__To do__.
Return, from the material below, each line in which the word "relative" is present.

__Data shown__.

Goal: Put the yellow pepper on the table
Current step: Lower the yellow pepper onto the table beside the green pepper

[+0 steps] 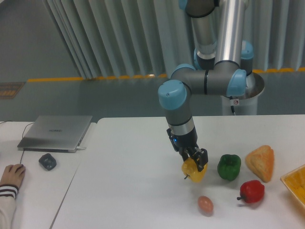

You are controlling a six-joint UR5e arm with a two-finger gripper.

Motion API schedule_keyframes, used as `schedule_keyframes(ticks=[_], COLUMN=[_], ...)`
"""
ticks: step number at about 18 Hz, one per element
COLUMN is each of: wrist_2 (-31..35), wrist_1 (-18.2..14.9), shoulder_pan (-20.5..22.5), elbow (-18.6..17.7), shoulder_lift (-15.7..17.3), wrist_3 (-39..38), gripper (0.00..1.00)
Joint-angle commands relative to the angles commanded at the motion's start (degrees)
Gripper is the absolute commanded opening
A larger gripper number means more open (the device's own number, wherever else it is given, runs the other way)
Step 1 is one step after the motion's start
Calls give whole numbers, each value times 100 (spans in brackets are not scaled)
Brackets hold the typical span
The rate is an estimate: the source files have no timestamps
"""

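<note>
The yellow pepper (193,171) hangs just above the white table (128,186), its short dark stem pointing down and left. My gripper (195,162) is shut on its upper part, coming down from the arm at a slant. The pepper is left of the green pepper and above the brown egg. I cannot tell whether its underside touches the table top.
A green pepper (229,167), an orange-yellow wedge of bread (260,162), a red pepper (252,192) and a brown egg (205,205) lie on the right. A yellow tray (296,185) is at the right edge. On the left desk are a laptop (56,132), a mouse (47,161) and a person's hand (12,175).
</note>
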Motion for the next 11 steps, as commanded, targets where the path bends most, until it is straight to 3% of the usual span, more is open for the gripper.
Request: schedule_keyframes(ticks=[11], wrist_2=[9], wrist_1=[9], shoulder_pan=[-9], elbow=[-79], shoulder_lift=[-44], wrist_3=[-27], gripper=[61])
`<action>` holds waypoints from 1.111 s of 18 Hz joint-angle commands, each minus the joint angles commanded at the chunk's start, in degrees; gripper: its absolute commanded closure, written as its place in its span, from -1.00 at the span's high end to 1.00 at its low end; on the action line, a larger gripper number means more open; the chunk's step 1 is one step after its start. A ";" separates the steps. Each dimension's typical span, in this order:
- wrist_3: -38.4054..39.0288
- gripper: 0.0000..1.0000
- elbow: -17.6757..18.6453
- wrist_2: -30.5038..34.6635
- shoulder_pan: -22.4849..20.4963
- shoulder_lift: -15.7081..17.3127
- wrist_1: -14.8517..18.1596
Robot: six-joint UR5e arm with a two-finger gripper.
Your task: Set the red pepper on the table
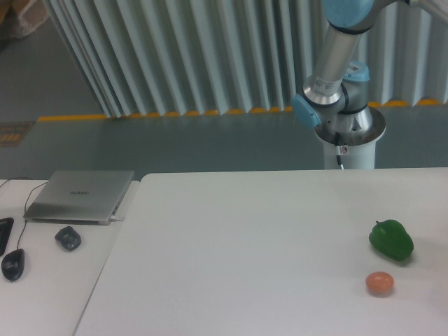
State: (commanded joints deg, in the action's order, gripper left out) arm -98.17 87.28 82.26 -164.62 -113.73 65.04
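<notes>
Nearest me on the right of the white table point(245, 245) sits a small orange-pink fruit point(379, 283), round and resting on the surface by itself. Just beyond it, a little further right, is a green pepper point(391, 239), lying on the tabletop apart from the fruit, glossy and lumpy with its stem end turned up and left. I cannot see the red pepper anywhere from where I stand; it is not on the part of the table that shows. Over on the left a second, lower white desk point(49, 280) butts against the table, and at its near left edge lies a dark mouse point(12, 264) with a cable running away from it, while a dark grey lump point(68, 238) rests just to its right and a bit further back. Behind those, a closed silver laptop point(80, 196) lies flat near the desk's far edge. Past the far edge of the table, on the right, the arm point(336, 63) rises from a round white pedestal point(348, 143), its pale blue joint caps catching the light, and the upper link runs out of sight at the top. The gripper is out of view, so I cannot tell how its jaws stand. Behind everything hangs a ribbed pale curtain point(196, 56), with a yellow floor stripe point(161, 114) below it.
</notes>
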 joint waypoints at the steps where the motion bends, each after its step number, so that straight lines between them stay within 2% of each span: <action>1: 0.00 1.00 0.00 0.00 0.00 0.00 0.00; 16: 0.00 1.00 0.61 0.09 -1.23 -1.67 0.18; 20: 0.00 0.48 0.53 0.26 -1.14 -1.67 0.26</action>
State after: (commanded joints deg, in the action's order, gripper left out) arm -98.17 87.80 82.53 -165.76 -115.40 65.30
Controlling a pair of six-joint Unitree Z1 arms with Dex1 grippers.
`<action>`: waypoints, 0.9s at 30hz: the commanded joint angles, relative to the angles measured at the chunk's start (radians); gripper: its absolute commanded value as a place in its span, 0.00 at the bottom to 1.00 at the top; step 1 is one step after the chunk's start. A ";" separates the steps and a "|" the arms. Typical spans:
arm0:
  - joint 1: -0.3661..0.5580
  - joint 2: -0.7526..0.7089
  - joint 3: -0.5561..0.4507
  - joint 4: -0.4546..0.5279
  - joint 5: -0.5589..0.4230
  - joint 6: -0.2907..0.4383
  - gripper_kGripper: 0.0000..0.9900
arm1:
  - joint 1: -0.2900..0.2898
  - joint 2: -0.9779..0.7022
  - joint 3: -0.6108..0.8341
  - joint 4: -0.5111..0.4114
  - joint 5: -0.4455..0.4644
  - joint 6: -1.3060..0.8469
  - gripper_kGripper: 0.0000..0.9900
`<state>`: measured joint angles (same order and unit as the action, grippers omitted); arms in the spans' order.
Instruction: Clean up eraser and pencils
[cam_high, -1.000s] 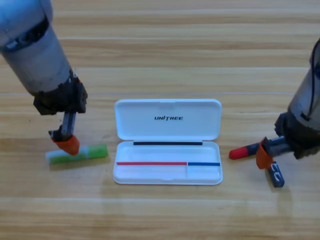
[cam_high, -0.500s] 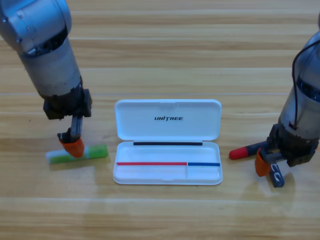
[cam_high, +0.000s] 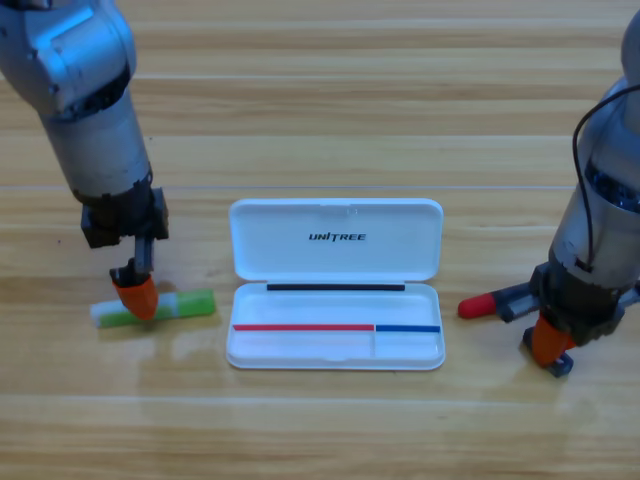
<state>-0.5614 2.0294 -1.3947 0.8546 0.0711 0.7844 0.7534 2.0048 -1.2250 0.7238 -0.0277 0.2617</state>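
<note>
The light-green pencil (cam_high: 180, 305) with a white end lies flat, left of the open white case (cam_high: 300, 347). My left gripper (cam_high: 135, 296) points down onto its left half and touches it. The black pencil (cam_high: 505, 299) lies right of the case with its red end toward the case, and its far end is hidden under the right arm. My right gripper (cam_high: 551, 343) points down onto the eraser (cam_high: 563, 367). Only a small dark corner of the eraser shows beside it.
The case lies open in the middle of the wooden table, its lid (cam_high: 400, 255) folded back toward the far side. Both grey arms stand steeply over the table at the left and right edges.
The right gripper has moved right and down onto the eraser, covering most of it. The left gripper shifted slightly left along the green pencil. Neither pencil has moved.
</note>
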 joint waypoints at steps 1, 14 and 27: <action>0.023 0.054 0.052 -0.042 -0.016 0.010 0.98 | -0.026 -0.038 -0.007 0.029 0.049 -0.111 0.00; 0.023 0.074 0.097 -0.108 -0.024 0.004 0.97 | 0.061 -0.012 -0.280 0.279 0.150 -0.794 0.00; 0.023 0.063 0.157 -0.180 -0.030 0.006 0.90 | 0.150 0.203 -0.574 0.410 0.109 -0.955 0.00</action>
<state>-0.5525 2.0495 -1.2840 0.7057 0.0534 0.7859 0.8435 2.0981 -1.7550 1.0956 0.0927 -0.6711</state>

__Exercise result__.
Joint-angle commands relative to the angles commanded at the motion's start (degrees)
`<action>`: waypoints, 0.9s at 30hz: the commanded joint angles, relative to the angles measured at the chunk's start (radians); gripper: its absolute commanded value as a place in its span, 0.00 at the bottom to 1.00 at the top; step 1 is one step after the chunk's start. A ";" separates the steps and a "|" the arms. Typical spans:

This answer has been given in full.